KS Statistic & Confusion Matrix
This page goes one level deeper than overall discrimination. KS isolates the single score region where the model separates best, while the confusion matrix shows exactly what happens once a threshold is chosen and the model starts making hard decisions.
What KS actually measures
The mechanics
KS starts by sorting observations by model score. Then it builds two cumulative distributions: one for defaults and one for non-defaults.
At each score, it measures the distance between those two cumulative curves. The largest distance is the KS statistic.
So KS is not an average summary like AUC. It is the best single-point separation the model achieves.
Why validators care
KS is operationally attractive because it points to a concrete threshold region where the model differentiates most strongly.
That makes it useful for cut-off analysis, decile reporting, and score band evaluation.
A useful order for understanding KS
Start with score ordering
KS only makes sense once the score is interpreted as a risk ranking from safer to riskier or vice versa.
Then build cumulative curves
The intuition of KS lives in the gap between two CDFs, not in the final number alone.
Then inspect deciles
Decile monotonicity is one of the most practical ways to validate whether the score is behaving consistently across the portfolio.
Then connect KS to threshold choice
The KS point is often a candidate cut-off, but never the only decision rule. Business costs and strategy still matter.
Build the KS curve yourself
Control the score separation between defaults and non-defaults. Watch the distributions split, the CDF gap appear, and the decile structure become more or less ordered.
Once a threshold is chosen, ranking becomes classification
The four outcomes
A confusion matrix records every hard decision outcome: true positive, false positive, true negative, and false negative.
From those four numbers you derive precision, recall, specificity, F1, MCC, false positive rate, and more.
Why the threshold matters
Lower thresholds catch more bads, but they also flag more goods. Higher thresholds reduce false alarms, but increase missed defaults.
That is why threshold selection is not a pure statistics problem. It is a business-cost problem.
Confusion matrix, PR curve, and metrics vs threshold
Adjust the threshold and watch how the confusion matrix changes, how the precision-recall point moves, and which threshold optimises F1, MCC, or Youden’s J.
Which metric answers which question?
| Metric | Main question | Threshold-free? | Works well with imbalance? | Validation use |
|---|---|---|---|---|
| Accuracy | What % of decisions are correct overall? | No | Weak | Usually not enough for PD models |
| Precision | Of predicted bads, how many are truly bad? | No | Partial | Useful when false positives are costly |
| Recall | Of actual bads, how many are captured? | No | Partial | Useful when missed bads are costly |
| F1 | How balanced are precision and recall? | No | Partial | Useful single summary for positive-class focus |
| MCC | What is the balanced quality across all 4 CM cells? | No | Strong | Very useful in imbalanced portfolios |
| KS | Where is class separation strongest? | No | Partial | Cut-off analysis, decile review |
| PR AUC | How good is ranking when focus is on the positive class? | Yes | Strong | Useful when event rate is very low |
| Youden’s J | Which threshold maximises TPR − FPR? | No | Partial | Statistical cut-off candidate |
Concepts every validator should keep
High accuracy can still mean a bad model
In very low-default portfolios, predicting “non-default” for almost everyone can look accurate while producing near-zero recall.
False negatives and false positives are not equal
Missing a bad borrower and declining a good borrower create very different business consequences.

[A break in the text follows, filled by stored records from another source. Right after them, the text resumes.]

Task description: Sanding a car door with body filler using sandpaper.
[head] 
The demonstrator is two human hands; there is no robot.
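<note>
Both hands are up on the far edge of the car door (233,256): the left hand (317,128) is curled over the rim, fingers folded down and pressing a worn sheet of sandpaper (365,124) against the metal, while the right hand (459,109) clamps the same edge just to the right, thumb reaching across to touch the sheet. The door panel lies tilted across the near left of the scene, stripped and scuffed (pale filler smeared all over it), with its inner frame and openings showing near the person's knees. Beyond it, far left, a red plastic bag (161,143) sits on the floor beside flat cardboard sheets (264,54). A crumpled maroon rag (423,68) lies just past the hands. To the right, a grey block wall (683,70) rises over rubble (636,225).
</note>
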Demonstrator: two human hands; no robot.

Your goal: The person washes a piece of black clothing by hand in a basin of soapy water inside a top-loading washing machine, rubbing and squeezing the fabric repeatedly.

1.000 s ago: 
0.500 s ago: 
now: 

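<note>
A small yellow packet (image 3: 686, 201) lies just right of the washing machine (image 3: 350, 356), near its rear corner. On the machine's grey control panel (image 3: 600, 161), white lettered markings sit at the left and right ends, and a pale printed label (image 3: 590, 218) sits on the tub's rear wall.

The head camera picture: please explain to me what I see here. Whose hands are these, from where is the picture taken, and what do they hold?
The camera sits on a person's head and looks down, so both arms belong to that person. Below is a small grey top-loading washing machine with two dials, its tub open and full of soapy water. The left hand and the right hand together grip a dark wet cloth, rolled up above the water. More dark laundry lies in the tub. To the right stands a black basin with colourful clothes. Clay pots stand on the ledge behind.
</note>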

Threshold design should reflect that asymmetry.
Decile monotonicity is a practical stress test
If ranked score buckets do not show a clean decline in observed bad rate, the model’s local ranking structure deserves scrutiny.
ROC is not always enough
When defaults are rare, PR metrics often give a more realistic view of how useful the model is in the region the business actually cares about.

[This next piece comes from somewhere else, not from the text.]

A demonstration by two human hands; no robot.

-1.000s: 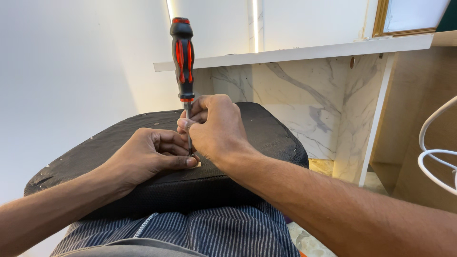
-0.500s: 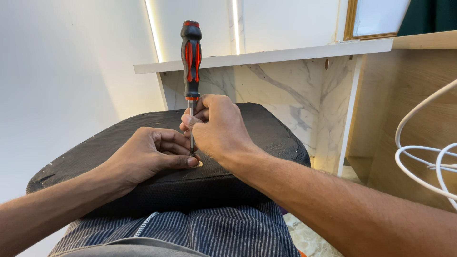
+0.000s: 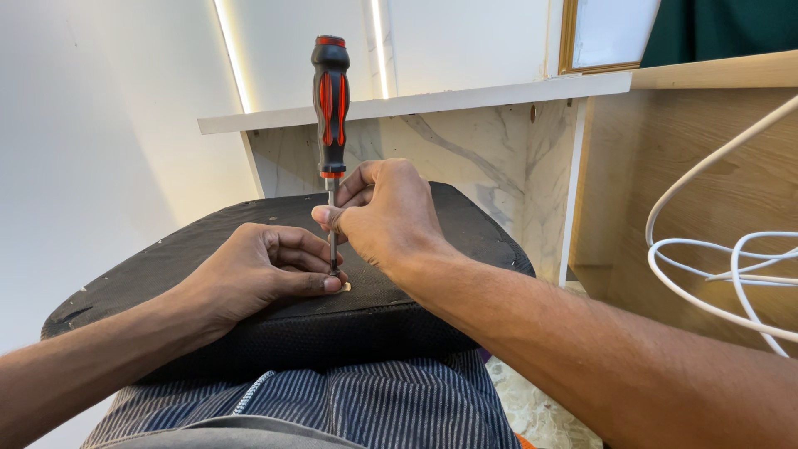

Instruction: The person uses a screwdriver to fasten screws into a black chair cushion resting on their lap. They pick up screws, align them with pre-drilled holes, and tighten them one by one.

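So right hand (image 3: 391,220) pinches the screwdriver (image 3: 330,108) shaft upright; left hand (image 3: 262,274) curls closed, steadying its tip on the black cushion (image 3: 166,258).

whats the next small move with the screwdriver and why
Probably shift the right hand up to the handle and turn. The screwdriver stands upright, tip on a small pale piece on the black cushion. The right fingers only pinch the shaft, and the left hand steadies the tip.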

KS is informative, but local
Because KS depends on a single maximum gap, it can be less stable over time than broader metrics like AUC or Gini.
A threshold is a policy choice
The model supplies the ranking. The chosen threshold turns that ranking into approvals, rejections, alerts, or collections priorities.
What to leave this page with
KS helps you understand where the model separates best. The confusion matrix helps you understand what happens when that separation is turned into an actual decision rule.
The useful order is: first inspect ranking and KS, then inspect deciles, then choose a threshold, then evaluate the business consequences through precision, recall, F1, MCC, and false positive behaviour.
Once that structure is clear, threshold setting stops being arbitrary and becomes part of a defensible validation story.